**WHAT YOU ARE ASKED TO DO**. Could you copy each line of the entries that contains "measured"?

*** TASK INPUT ***

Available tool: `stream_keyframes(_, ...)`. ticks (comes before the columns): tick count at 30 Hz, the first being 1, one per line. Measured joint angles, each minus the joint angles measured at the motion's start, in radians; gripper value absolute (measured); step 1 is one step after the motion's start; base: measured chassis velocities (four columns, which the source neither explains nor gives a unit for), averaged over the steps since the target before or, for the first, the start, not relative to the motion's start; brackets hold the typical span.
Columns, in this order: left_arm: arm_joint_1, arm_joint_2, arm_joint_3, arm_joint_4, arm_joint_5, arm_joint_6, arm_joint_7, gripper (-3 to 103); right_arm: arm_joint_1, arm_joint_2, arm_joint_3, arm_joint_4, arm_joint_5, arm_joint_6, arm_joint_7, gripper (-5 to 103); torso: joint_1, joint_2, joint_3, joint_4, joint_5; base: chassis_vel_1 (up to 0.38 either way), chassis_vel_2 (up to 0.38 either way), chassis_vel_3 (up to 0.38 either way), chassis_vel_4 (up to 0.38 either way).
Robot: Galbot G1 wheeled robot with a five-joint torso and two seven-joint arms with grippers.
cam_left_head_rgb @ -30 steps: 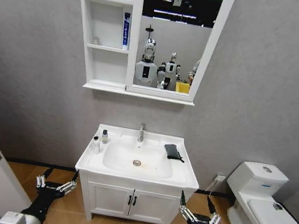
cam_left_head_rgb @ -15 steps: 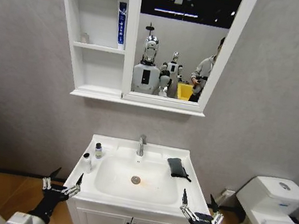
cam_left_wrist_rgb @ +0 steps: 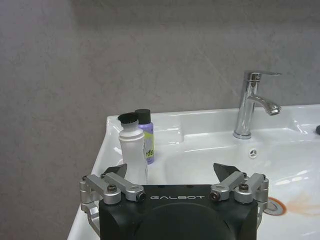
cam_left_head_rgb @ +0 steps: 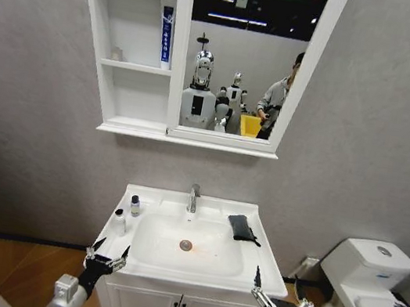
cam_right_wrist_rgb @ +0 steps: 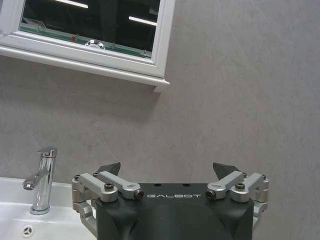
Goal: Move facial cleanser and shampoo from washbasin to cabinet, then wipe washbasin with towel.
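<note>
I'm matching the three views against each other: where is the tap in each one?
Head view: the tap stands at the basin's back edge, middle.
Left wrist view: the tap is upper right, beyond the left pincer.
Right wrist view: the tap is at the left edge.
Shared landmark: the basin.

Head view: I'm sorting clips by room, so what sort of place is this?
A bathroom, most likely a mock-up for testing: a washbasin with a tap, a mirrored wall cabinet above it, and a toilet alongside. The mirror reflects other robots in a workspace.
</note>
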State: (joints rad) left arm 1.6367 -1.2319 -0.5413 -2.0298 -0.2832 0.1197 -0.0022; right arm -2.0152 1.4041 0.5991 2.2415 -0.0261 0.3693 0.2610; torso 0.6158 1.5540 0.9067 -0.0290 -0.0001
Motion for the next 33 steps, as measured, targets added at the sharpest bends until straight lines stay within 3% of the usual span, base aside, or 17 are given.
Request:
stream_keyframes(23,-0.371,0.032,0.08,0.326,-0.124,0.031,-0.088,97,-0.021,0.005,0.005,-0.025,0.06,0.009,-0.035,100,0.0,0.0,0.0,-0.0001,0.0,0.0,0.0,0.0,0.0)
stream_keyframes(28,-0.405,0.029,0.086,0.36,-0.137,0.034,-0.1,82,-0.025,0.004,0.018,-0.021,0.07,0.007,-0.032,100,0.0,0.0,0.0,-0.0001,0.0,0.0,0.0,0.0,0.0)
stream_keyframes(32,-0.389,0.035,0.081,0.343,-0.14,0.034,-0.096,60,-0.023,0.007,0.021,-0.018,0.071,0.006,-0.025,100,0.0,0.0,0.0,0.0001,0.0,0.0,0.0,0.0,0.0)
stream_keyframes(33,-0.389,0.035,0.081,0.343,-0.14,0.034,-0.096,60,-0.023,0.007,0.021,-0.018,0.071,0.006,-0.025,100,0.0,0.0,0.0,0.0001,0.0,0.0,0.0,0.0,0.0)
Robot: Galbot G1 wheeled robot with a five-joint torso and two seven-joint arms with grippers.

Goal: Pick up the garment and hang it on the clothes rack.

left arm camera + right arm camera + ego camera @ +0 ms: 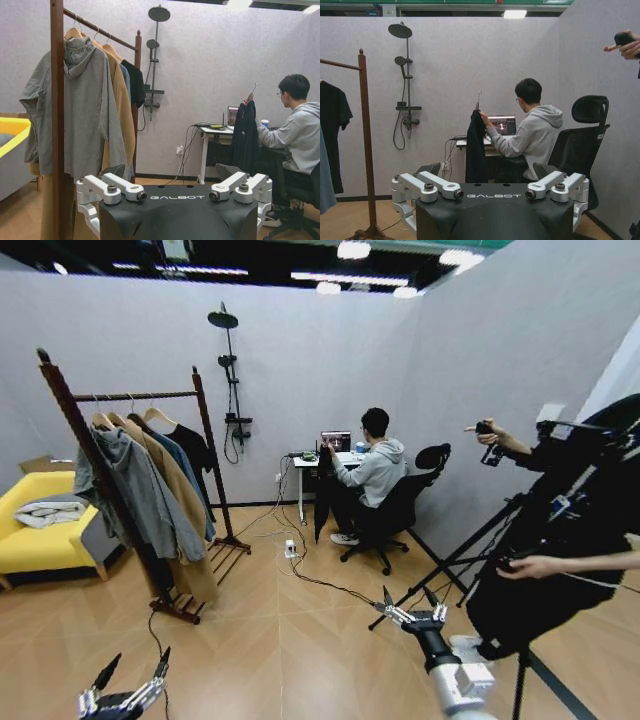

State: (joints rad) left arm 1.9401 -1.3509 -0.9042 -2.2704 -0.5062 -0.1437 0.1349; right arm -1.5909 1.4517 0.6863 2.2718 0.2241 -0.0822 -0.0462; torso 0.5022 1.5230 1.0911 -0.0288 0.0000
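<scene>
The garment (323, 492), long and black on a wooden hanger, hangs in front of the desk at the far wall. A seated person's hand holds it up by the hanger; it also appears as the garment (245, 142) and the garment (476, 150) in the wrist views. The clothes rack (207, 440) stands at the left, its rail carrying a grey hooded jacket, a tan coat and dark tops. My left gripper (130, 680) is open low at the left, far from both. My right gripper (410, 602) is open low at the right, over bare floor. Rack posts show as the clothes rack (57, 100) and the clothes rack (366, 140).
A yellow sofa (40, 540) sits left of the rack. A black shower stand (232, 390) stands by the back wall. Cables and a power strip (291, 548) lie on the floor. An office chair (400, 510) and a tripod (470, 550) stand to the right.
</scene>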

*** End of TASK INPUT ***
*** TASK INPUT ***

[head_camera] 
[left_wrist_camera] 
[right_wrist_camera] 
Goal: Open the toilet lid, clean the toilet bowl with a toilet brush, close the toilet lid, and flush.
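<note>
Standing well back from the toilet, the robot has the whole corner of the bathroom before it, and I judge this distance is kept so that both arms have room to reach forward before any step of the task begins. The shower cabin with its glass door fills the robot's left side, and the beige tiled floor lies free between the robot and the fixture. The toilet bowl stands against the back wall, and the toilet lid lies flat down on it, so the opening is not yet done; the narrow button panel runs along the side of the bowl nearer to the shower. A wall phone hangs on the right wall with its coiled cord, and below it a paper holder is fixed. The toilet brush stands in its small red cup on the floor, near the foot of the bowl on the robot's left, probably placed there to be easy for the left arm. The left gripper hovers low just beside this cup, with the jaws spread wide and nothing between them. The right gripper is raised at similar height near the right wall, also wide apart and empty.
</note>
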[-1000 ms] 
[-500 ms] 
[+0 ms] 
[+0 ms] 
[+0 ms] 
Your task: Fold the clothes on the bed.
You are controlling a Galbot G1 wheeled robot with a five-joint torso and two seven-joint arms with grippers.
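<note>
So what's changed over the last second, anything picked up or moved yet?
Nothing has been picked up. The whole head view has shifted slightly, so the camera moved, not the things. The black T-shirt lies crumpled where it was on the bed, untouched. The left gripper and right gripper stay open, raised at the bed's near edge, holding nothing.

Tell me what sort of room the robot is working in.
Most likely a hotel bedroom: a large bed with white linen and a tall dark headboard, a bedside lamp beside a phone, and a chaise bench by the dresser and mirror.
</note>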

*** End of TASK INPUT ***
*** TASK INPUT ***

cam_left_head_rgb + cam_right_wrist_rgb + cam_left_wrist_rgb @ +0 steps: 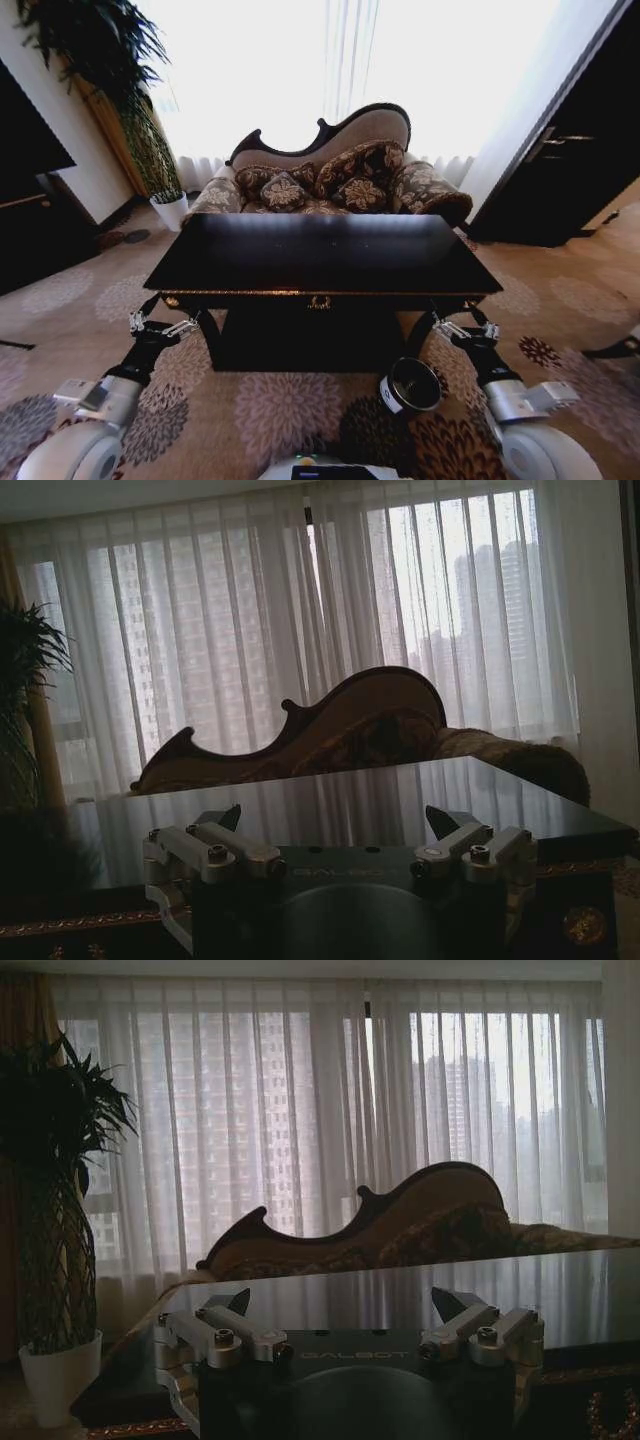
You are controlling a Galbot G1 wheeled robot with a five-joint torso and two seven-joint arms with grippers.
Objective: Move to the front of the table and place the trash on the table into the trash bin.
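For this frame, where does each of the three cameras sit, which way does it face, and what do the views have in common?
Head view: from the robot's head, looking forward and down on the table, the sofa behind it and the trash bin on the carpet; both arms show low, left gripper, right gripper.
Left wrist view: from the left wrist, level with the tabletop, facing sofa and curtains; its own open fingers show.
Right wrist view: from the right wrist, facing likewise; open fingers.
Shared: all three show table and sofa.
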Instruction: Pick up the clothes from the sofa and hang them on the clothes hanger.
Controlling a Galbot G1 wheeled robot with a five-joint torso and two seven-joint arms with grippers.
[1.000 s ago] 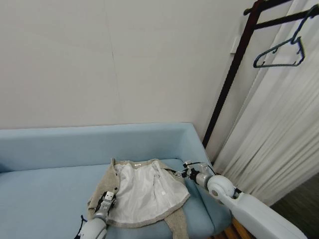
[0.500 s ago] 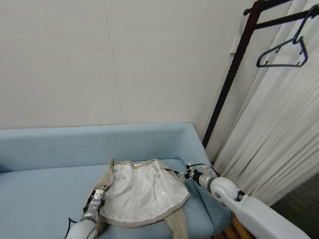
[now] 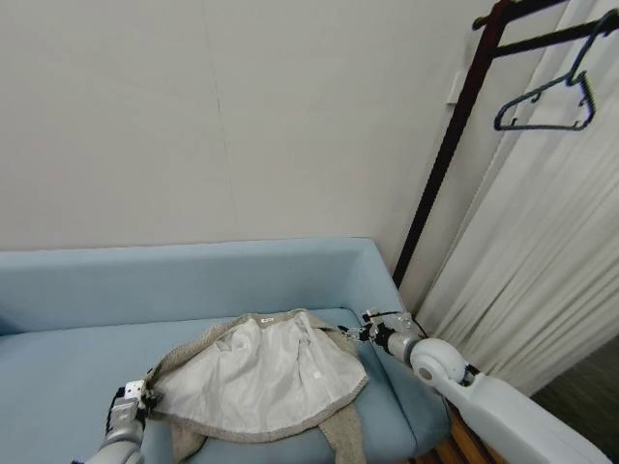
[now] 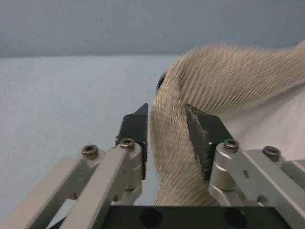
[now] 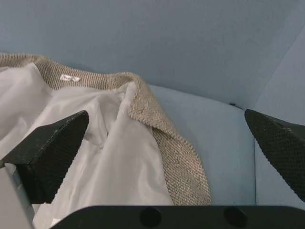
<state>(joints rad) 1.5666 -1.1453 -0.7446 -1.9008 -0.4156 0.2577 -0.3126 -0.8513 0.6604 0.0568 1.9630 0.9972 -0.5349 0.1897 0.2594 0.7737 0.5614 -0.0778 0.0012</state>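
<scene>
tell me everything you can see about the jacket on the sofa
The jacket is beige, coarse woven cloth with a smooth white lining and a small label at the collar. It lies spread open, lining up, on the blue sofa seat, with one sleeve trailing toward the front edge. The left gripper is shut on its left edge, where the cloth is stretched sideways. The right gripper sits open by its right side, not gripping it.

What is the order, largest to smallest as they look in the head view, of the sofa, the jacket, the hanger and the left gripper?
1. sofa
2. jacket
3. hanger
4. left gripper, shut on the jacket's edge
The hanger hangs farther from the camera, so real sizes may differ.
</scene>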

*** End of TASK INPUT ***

**RESPONSE AREA**.
Available tool: `stream_keyframes(_, ...)`. ticks (comes before the columns): tick count at 30 Hz, the first being 1, one per line. Measured joint angles, each minus the joint angles measured at the motion's start, in radians; gripper value absolute (measured); step 1 is one step after the motion's start; base: measured chassis velocities (four columns, which the source neither explains nor gives a unit for), averaged over the steps since the target before or, for the first, the start, not relative to the motion's start; brackets hold the typical span.
Motion for the next 33 steps, as measured, targets added at the sharpest bends until straight lines stay within 3% of the usual span, base aside, or 17 are given.

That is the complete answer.